▶ Task:
The entries below are to be returned as written, with all pictures dropped.

▶ Dataset content:
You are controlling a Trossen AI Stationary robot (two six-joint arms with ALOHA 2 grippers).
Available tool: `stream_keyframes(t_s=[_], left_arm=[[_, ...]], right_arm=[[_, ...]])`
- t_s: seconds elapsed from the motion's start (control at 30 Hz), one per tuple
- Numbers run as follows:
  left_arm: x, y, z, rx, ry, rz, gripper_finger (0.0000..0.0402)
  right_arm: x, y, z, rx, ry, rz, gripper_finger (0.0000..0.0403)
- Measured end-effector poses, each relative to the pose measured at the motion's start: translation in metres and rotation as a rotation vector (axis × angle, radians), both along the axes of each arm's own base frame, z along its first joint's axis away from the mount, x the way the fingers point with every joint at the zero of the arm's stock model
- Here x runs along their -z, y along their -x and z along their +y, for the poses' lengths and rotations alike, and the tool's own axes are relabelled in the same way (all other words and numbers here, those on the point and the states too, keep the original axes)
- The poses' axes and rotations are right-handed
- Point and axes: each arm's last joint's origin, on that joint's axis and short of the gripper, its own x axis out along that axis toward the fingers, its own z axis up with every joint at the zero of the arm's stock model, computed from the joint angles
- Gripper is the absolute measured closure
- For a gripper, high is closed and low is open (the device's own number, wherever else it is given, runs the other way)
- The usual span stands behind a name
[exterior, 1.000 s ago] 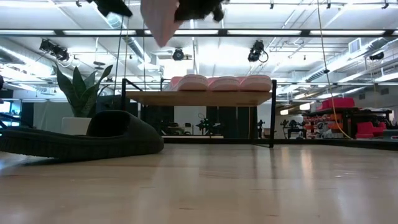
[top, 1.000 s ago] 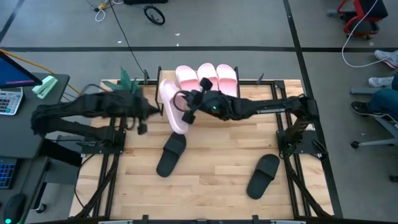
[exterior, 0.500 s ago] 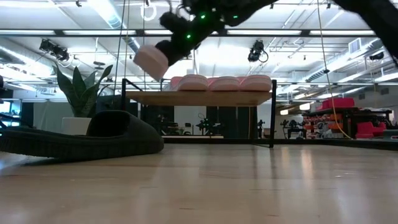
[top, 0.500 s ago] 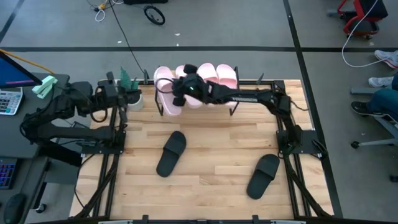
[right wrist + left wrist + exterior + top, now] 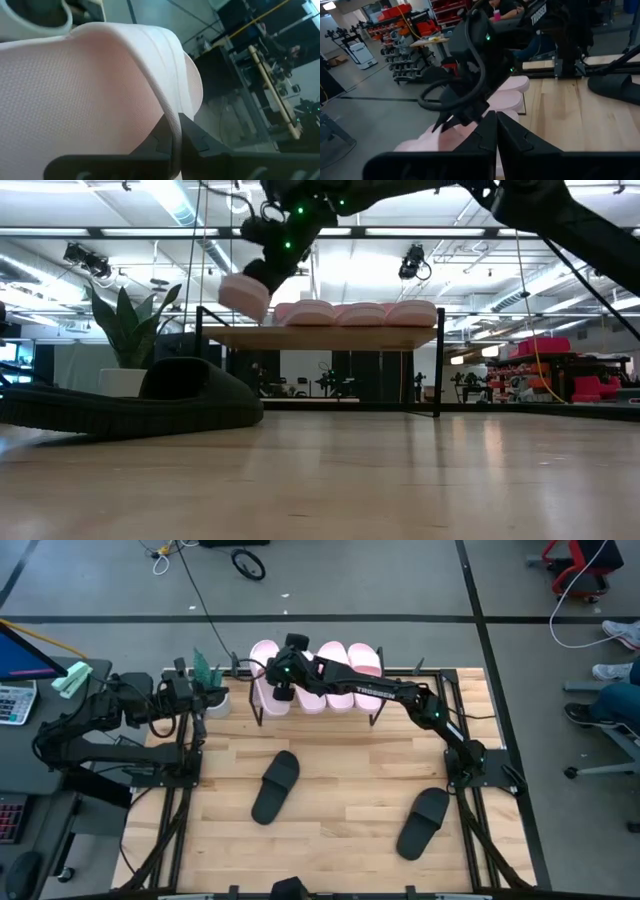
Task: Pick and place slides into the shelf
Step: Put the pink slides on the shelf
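Observation:
My right gripper (image 5: 283, 675) reaches across to the table's far edge and is shut on a pale pink slide (image 5: 265, 675), held over the left end of the shelf (image 5: 320, 337). Three more pink slides (image 5: 362, 312) lie side by side, soles down, on the shelf's wood top board. Two black slides rest flat on the tabletop, one near the middle (image 5: 275, 785) and one near the right (image 5: 423, 822). My left gripper (image 5: 496, 131) is shut and empty, drawn back at the table's left edge (image 5: 193, 700). My right gripper pinches the pink slide by the edge of its wide strap (image 5: 172, 117), which runs down between the two fingers. The fingers come slanting down from above and from the table's right. The slide is lifted clear and tilted, its low end (image 5: 243, 295) just above the shelf's left end.
A potted plant (image 5: 207, 672) stands by the table's far left corner, close to the shelf's left end. The nearer black slide (image 5: 150, 405) fills the left of the low view. Bare wood lies between and in front of the two black slides.
My right gripper has carried the pink slide from over the table's middle toward the far edge and leftward, then down, until it hangs over the shelf's left end. My left arm has pulled back from the table's middle toward the left edge.

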Motion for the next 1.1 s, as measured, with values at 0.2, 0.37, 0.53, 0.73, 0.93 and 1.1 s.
stream_keyframes(t_s=[0.2, 0.37, 0.53, 0.73, 0.93, 1.1], left_arm=[[0.001, 0.000, 0.000, -0.001, 0.008, 0.007, 0.0382], [0.001, 0.000, 0.000, -0.001, 0.009, 0.012, 0.0387], [0.001, 0.000, 0.000, -0.001, 0.009, 0.012, 0.0393], [0.001, 0.000, 0.000, -0.003, 0.014, 0.009, 0.0385], [0.002, -0.002, 0.000, -0.017, 0.085, -0.014, 0.0384], [0.009, -0.005, 0.001, -0.033, 0.145, 0.030, 0.0388]], right_arm=[[0.012, 0.002, -0.007, 0.045, 0.020, 0.054, 0.0393], [0.011, 0.008, -0.024, 0.064, 0.017, 0.051, 0.0386], [0.010, 0.012, -0.034, 0.077, 0.012, 0.051, 0.0351], [0.009, 0.014, -0.039, 0.063, -0.010, 0.036, 0.0296], [0.010, 0.010, -0.029, 0.037, -0.008, 0.040, 0.0269], [0.006, 0.010, -0.023, 0.028, -0.009, 0.043, 0.0267]])
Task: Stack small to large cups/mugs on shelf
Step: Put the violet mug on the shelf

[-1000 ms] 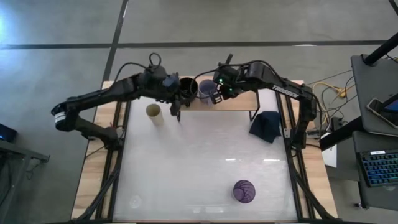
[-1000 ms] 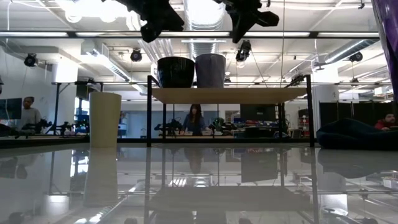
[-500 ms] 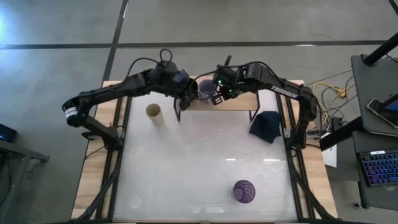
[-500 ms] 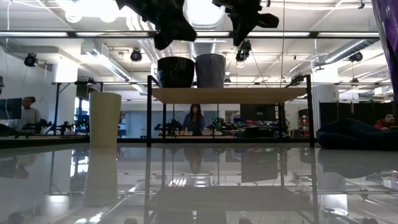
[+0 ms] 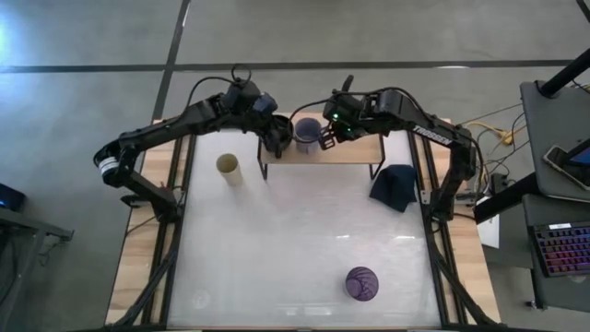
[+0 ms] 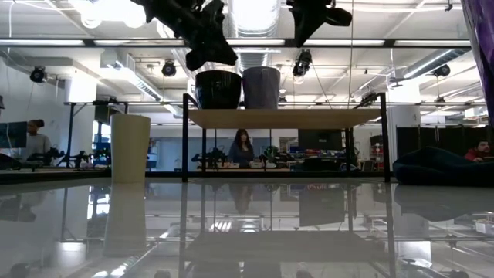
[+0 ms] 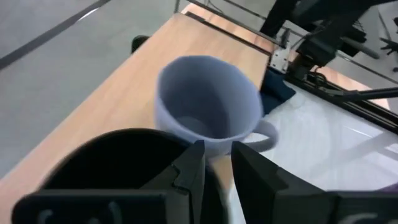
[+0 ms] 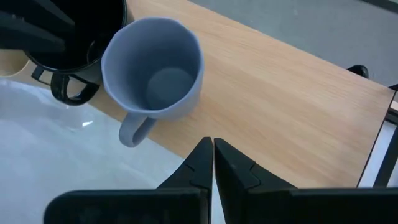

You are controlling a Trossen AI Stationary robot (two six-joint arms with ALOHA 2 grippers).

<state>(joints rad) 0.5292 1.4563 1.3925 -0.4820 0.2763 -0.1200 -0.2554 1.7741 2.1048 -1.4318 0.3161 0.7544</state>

▶ Your response:
You are controlling a Trossen AI Stationary robot (two six-joint arms with ALOHA 2 grippers).
Available tool: `stream_keyframes(t_s=[_], left_arm=[[_, ...]], right_arm=[[_, ...]])`
- t_s: seconds elapsed from the motion's start (control at 30 Hz), one per tuple
- Numbers run as follows:
  left_arm: x, y, z, rx, ry, rz, gripper_finger (0.0000..0.0402)
  right_arm: x, y, z, rx, ry, rz, gripper_finger (0.0000..0.0403)
- Measured end-effector poses, each relative to the pose measured at the motion's start: translation in metres and rotation as a rotation vector (axis × angle, radians), both along the axes of each arm's own base frame, z along its first joint's axis away from the mount, x the way the fingers point with every joint at the zero of the arm's stock model
- Here x runs along their -z, y along their -x and z along their +y, for the poses' lengths and rotations alike, and the tool's own axes are relabelled in the same way (all other words and numbers here, those on the point and the states too, keep the original axes)
- The poses' axes and rotations are right-handed
- Point and axes: each arm's last joint's origin, on that joint's axis and short of the gripper, its own x axis out along that axis toward the fingers, its own z axis up with every joint at the zero of the arm's stock model, computed from the joint angles
- Gripper is the absolute measured closure
- For a gripper, high is closed and low is open (the device's own number, wherever else it is given, runs the other way)
- The usual span stands behind a name
[exterior, 1.000 s ago] 
[top, 1.000 s ago] 
[exterior, 0.500 s ago] 
[top, 0.500 s ago] 
[right wrist + left wrist + exterior + top, now] 
Task: Pick and place slides into the shelf
Step: Put the pink slides on the shelf
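Observation:
My right gripper (image 5: 283, 675) reaches across to the table's far edge and is shut on a pale pink slide (image 5: 265, 675), held over the left end of the shelf (image 5: 320, 337). Three more pink slides (image 5: 362, 312) lie side by side, soles down, on the shelf's wood top board. Two black slides rest flat on the tabletop, one near the middle (image 5: 275, 785) and one near the right (image 5: 423, 822). My left gripper (image 5: 496, 131) is shut and empty, drawn back at the table's left edge (image 5: 193, 700). My right gripper pinches the pink slide by the edge of its wide strap (image 5: 172, 117), which runs down between the two fingers. The fingers come slanting down from above and from the table's right. The slide is lifted clear and tilted, its low end (image 5: 243, 295) just above the shelf's left end.
A potted plant (image 5: 207, 672) stands by the table's far left corner, close to the shelf's left end. The nearer black slide (image 5: 150, 405) fills the left of the low view. Bare wood lies between and in front of the two black slides.
My right gripper has carried the pink slide from over the table's middle toward the far edge and leftward, then down, until it hangs over the shelf's left end. My left arm has pulled back from the table's middle toward the left edge.
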
Motion for the next 1.1 s, as measured, with values at 0.2, 0.37, 0.53, 0.73, 0.93 and 1.1 s.
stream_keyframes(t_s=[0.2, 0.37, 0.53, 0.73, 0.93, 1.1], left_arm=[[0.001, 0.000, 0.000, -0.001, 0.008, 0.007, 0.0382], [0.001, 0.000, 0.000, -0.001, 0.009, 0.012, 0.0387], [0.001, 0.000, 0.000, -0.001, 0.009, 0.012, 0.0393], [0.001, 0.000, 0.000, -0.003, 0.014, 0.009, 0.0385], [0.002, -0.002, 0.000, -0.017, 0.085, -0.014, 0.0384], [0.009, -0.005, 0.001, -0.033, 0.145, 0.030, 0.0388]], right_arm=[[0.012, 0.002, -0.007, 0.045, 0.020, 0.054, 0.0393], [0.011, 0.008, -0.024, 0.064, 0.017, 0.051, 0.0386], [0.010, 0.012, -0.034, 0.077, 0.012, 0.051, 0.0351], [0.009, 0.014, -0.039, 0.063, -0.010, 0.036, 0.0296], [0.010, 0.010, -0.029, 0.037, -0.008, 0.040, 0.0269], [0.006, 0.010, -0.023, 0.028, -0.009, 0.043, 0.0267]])
Task: Stack small to large cups/mugs on shelf
Step: Put the violet mug on the shelf

[-1000 ms] 
[-1000 ms] 
[-500 ms] 
[-500 ms] 
[+0 ms] 
[+0 ms] 
[+0 ms] 
[+0 ms] 

You are controlling a Trossen AI Stationary robot (two six-joint arms with ALOHA 2 grippers).

<state>(joints rad) 0.5292 1.4563 1.3925 -0.4820 0.2763 -0.1200 -0.2554 1.7741 2.1048 -1.4318 0.3161 0.7544</state>

The requested output is complete.